My father once told me "women can't live without a problem, if there isn't one, they create it".....

Longer I live, more I realize that above applies MORE to men then women!!!

:rofl:

......this might deserve a thread.....in women's lounge hehe


----------



## jld (Dec 1, 2013)

ReformedHubby said:


> I think your post is inappropriate. The OP does need to remove herself from her husband's friend. But I don't think she needs to leave her husband just because you say so. We don't know enough about their overall relationship to make that determination.
> 
> *I've perused her other posts and yes she does bring some drama, but you know what there are a lot of men out there that actually love drama. Wouldn't have it any other way. For all we know her husband is madly in love with her, and wouldn't know what to do with himself without her and her drama*.


I think there is some truth to this. I am emotional, and dh is not. He told me if he had married someone like himself, he would be bored.

Different people do need different things in a relationship.


----------



## See_Listen_Love (Jun 28, 2012)

ReformedHubby said:


> But I don't think she needs to leave her husband just because you say so.

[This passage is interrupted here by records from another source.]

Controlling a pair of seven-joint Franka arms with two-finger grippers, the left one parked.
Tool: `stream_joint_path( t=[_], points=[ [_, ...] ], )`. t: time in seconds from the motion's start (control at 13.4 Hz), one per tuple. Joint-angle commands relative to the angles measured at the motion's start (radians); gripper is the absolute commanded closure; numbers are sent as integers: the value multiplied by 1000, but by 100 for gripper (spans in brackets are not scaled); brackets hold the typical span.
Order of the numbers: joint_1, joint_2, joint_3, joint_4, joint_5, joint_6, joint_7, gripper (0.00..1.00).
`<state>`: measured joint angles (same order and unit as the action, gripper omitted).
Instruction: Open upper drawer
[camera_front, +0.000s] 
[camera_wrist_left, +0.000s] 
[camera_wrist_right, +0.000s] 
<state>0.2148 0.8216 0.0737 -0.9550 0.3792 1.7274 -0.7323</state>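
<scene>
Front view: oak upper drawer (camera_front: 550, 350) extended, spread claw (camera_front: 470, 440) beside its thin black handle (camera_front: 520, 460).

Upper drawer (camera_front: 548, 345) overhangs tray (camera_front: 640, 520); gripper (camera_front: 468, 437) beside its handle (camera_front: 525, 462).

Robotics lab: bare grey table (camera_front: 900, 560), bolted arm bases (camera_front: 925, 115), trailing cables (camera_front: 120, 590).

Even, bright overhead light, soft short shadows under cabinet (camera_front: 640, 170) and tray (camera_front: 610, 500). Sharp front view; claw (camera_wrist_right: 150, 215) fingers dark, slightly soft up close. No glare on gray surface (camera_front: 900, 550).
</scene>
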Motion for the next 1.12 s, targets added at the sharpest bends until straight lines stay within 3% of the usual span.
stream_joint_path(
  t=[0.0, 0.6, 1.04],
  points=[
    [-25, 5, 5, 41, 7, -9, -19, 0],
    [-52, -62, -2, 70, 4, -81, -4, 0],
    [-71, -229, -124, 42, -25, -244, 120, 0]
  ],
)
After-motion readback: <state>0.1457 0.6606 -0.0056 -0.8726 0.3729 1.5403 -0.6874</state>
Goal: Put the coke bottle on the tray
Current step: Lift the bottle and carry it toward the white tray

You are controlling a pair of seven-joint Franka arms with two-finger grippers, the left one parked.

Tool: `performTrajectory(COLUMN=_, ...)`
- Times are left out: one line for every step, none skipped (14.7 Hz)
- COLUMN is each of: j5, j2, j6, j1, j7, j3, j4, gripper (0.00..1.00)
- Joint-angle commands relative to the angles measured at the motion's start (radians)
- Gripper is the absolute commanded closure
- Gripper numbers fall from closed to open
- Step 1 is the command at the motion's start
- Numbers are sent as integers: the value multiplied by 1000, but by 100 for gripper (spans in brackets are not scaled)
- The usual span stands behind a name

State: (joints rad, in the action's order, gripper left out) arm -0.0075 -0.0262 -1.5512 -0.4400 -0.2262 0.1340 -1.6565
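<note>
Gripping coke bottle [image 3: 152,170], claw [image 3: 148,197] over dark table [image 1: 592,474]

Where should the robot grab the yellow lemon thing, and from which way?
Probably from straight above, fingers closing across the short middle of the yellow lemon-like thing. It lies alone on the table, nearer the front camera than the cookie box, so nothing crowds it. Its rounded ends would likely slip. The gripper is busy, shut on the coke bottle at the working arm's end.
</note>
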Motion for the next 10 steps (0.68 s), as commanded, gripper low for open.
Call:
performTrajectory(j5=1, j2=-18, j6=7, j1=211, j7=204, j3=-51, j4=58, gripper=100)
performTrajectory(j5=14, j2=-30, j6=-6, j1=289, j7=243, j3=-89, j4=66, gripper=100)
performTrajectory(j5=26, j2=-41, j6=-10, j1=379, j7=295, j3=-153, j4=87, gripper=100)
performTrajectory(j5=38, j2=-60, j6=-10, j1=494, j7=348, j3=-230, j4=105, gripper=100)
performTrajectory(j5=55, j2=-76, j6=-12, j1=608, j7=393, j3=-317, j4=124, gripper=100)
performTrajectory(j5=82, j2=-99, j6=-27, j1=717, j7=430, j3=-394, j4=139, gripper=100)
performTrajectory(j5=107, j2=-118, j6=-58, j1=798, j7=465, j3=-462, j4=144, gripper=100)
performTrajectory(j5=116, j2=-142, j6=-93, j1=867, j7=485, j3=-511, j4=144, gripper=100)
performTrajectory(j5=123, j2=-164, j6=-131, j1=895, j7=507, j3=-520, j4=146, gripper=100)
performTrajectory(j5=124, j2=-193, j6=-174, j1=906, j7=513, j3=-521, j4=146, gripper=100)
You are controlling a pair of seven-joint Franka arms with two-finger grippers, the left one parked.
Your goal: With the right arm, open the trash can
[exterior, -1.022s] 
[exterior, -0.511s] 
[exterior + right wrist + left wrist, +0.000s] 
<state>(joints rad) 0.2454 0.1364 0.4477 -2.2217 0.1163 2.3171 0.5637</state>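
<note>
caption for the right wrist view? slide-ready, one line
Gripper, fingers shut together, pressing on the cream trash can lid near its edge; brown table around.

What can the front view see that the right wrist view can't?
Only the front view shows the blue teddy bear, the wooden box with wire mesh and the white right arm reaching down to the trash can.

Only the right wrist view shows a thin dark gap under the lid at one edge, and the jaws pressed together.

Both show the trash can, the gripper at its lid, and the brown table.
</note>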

Of course not just because I say so. 

But imho just because of the situation and her behaviour as she so colorful enlightens us with.

I have seen so many threads with psychotic spouses that it is better ended now. The husband here will have a needless amount of grief if she starts to feel more entitled to having an affair, or feels driven to an affair, you know the wordings that get used.

The fog has already taken possession of her.